For a moment she considered pretending she had not heard that. Can someone reword this for me so it doesn't read like crap? It is said immediately after hearing something someone did not want to hear.
Perhaps remove the For a moment part, since it seems redundant. It kind of depends on what happens afterward. If she addresses this point that she didn't want to hear then you could possibly reword it. She considered pretending she had not heard that, but decided against it. She considered pretending she had not heard that, but decided she could not let it slide. Or something along those lines. Edit: I might also add, that if you want to keep more in spirit of the original sentence, then you could simply say. She considered pretending she had not heard that. or She considered pretending to have not heard that.
the problem is she had not heard that. What is that and, if it's dialogue (as I assume) who said it? Blah Blah Blah, he said. For a moment she thought about pretending not to hear. Instead, she turned around and growled, that's the worst pretend dialogue I've ever read! Although thought about is still clunky.
That works or. She feigned ignorance of the comment but decided she could not let it pass without an answer.
For a moment, she was tempted to pretend she hadn't heard... I use commas like they're going out of style, but that makes it read better to me.
It was tempting to pretend she hadn't heard (or heard what x character said), but xxxxxx. She could pretend not to hear what X said, or she could punch him in the face. She chose the latter. Semi- kidding about the second one.
For a moment she considered pretending she had not heard that. I need a bit of backstory. Does she wish she didn't know because she wished whatever it was wasn't true? Or does she wish she hadn't heard it because it means she has to make a decision or act in some way on the information, pretending not to know gave her an excuse not to do something? Either way, you don't need "for a moment" because that is inherent in 'considered'.
“Shin?” she said to the silent interior of the room. There was no response. She lifted the chain over her head and let it drop around her neck. She scooped the metal trinket up to her mouth. “Shin, did you turn-off whatever listening device was in this thing?” There was no reply. “Computer?” A light ignited on the small metal box affixed to the ceiling above the doorway. Yes? “Where is Shin?” I don’t know. There was a pause. Your father was asking after you earlier. INSERT LINE HERE.

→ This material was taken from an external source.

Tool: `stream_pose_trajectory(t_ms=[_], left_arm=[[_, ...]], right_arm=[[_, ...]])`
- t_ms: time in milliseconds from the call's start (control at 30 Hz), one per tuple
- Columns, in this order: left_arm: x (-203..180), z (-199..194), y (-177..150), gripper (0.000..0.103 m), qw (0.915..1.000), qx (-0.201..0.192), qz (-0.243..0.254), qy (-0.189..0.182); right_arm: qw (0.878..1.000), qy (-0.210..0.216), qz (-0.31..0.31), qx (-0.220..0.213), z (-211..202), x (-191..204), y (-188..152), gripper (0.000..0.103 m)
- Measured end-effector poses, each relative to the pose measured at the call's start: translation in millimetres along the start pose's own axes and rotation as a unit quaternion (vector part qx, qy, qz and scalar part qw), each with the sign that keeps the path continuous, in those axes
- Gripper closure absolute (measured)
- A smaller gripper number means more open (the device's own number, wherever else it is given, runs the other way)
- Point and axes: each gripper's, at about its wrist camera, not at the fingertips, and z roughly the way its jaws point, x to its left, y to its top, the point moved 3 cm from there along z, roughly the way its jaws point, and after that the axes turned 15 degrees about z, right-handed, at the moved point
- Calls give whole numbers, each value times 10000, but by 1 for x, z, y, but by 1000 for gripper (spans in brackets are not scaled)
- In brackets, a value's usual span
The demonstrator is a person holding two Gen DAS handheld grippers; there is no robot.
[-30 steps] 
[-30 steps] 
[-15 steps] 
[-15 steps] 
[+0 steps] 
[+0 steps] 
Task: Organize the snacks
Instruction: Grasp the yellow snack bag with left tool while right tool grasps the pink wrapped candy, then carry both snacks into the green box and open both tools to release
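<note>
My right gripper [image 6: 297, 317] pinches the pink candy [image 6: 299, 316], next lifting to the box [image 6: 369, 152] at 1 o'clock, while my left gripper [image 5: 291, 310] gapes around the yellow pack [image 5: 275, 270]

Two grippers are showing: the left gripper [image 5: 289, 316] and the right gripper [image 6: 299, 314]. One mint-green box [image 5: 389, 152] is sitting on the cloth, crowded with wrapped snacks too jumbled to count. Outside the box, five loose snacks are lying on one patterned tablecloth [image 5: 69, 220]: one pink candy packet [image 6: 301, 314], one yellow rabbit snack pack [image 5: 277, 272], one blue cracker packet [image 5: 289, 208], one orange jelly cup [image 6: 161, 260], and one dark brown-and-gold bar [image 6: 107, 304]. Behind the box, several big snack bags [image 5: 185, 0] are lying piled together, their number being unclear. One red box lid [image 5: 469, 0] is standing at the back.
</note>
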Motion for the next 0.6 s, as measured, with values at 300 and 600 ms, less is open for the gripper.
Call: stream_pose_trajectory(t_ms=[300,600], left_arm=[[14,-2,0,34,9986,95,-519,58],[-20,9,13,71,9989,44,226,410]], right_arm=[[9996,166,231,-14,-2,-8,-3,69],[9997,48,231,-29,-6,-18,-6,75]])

Get rid of, 'She became still' and just say, 'She thought about pretending she hadn't heard that'. That's American English though. It might throw things off.
My 2 cents: "I don’t know. There was a pause. Your father was asking after you earlier. She became still. She considered pretending she had not heard that."

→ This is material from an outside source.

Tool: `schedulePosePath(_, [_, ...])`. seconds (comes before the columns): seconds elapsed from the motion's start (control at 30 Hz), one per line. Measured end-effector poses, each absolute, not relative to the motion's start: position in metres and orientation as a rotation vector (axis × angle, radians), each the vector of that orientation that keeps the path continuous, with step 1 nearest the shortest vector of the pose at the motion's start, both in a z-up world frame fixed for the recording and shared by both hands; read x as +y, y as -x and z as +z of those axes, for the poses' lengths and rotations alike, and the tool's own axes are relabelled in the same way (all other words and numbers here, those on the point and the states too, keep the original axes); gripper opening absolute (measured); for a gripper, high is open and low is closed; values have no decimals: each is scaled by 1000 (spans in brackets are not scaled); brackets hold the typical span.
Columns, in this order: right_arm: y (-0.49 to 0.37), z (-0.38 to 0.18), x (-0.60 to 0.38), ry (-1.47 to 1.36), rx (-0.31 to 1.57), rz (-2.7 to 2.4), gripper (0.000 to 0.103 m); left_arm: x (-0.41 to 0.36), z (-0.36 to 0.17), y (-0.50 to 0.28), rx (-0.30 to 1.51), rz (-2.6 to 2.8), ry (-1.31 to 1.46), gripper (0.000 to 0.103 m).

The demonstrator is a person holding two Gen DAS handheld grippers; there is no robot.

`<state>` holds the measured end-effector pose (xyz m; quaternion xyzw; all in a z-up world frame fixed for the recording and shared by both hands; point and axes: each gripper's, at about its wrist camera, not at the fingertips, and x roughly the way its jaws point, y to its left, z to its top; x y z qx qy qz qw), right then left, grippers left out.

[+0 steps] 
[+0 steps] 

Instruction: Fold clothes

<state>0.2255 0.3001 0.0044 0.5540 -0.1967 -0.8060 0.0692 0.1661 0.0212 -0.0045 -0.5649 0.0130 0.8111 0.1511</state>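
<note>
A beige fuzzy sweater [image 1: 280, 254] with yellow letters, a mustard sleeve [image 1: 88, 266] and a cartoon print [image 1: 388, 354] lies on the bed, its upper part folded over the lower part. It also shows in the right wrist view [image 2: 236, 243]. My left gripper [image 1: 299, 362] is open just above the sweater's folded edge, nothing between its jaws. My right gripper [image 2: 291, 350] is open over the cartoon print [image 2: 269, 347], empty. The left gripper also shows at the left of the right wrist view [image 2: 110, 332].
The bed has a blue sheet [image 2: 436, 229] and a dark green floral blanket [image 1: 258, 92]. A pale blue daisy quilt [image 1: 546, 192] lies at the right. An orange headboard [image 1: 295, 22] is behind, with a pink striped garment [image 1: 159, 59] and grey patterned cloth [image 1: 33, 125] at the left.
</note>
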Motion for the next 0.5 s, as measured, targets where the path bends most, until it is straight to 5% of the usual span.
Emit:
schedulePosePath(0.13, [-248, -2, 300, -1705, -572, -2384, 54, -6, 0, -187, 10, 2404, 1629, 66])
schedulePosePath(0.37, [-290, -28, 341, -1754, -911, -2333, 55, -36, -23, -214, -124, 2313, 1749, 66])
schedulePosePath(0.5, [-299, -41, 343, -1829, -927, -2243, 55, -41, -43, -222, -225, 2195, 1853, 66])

Her father? She could pretend not to have heard. Or, depending on the right emotion: Her father! She could pretend not to have heard.

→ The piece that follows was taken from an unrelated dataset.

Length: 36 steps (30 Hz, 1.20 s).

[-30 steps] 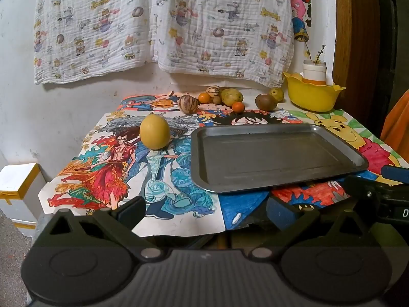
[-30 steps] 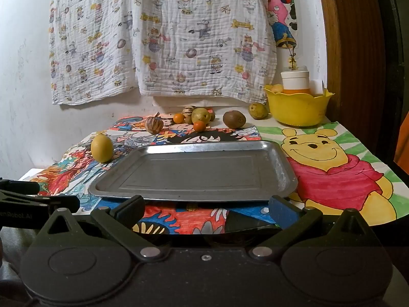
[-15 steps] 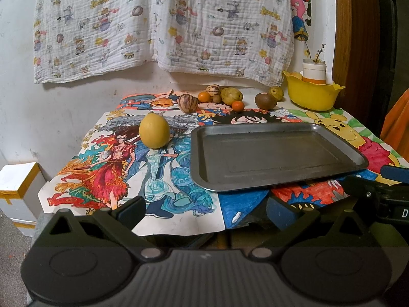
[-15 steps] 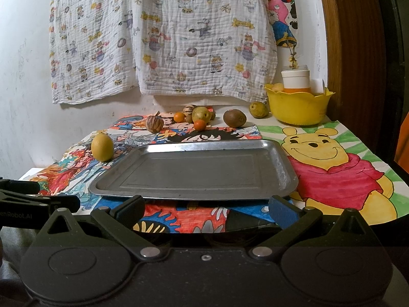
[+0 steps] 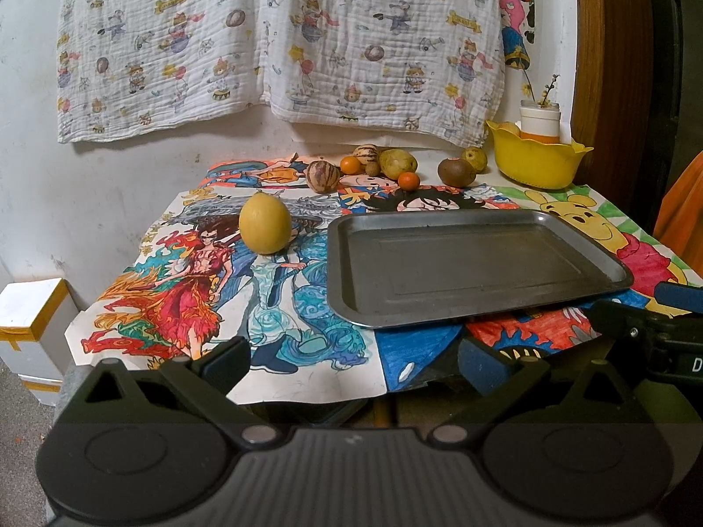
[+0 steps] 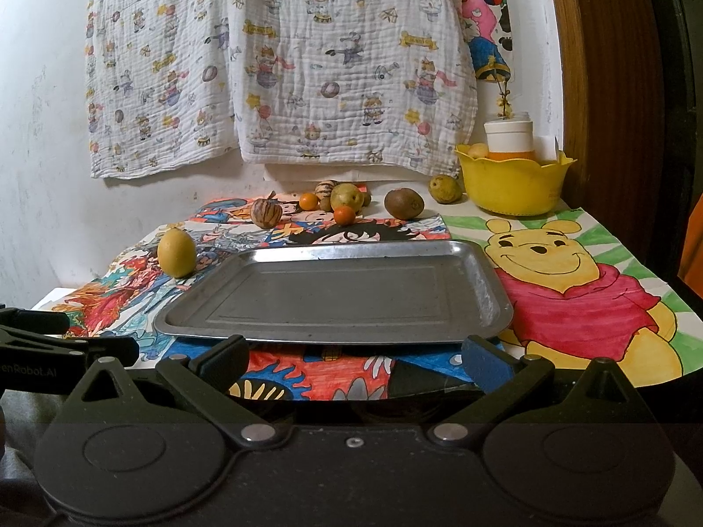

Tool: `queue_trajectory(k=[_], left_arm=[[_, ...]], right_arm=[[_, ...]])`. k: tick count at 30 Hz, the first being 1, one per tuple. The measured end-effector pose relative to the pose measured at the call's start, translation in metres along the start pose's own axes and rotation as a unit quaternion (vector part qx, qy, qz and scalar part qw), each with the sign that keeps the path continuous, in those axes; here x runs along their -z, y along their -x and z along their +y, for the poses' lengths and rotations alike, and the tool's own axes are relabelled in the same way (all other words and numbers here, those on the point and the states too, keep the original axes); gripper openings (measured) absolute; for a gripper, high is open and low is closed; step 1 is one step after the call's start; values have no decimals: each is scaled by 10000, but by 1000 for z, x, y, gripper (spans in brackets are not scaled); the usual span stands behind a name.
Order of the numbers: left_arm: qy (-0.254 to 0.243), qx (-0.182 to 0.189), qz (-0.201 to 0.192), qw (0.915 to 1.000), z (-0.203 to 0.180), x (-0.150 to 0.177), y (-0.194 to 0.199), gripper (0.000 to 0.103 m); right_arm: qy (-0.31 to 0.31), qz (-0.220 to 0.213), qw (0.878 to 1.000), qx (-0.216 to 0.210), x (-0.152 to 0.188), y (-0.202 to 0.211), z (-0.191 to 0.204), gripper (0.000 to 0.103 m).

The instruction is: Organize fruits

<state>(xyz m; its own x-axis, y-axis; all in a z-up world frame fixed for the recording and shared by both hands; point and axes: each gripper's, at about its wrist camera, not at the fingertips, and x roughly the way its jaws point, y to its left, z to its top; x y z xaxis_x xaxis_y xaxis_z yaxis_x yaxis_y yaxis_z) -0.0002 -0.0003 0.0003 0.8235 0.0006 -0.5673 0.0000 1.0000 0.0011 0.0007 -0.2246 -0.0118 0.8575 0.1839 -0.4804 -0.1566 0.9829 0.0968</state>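
Note:
A grey metal tray (image 5: 479, 259) (image 6: 347, 294) lies empty on the table's coloured drawings. A yellow lemon (image 5: 265, 229) (image 6: 176, 252) stands left of it. Behind the tray lie a striped fruit (image 5: 322, 176) (image 6: 266, 213), two small oranges (image 5: 408, 181) (image 6: 344, 215), a yellow-green fruit (image 5: 397, 163) (image 6: 347, 195), a brown kiwi (image 5: 457, 171) (image 6: 404, 203) and a green fruit (image 6: 445, 188). My left gripper (image 5: 351, 360) is open and empty at the table's front edge. My right gripper (image 6: 353, 358) is open and empty in front of the tray.
A yellow bowl (image 5: 534, 162) (image 6: 512, 184) with a white jar stands at the back right. A patterned cloth (image 6: 281, 57) hangs on the wall behind. A white box (image 5: 30, 329) stands on the floor at the left. A wooden frame (image 6: 602, 88) borders the right.

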Motion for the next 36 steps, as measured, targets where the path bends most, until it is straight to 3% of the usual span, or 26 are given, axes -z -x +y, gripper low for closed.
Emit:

You don't need the ? or the !, those are optional depending on how you imagine this character reacting.
I do not see enough here to provide an idea for rewriting the sentence. My question is, What is that? A rifle shot, a window breaking in the other room, An insult directed at her. Maybe overhearing two others talking about her or someone she knows. Then what action after that moment? Maybe with this information a better description of why she hesitated will give you a handle on how to word that sentence.
She thought of playing the deaf card and disregarding what had been said but decided it was pointless.
@Chinspinner - Could you give us some context? It's hard to advise when we don't know your writing style. Maybe a few lines that come immediately before and after this one? My own inclination would be to de-formalise, but if your style is formal, then my suggested changes would be useless. Just going by what's here, I'd suggest making it clear what she wanted to pretend not to have heard. She considered pretending she hadn't heard those words. For a moment she wanted to pretend she hadn't heard the explosion. For a moment she considered ignoring that order.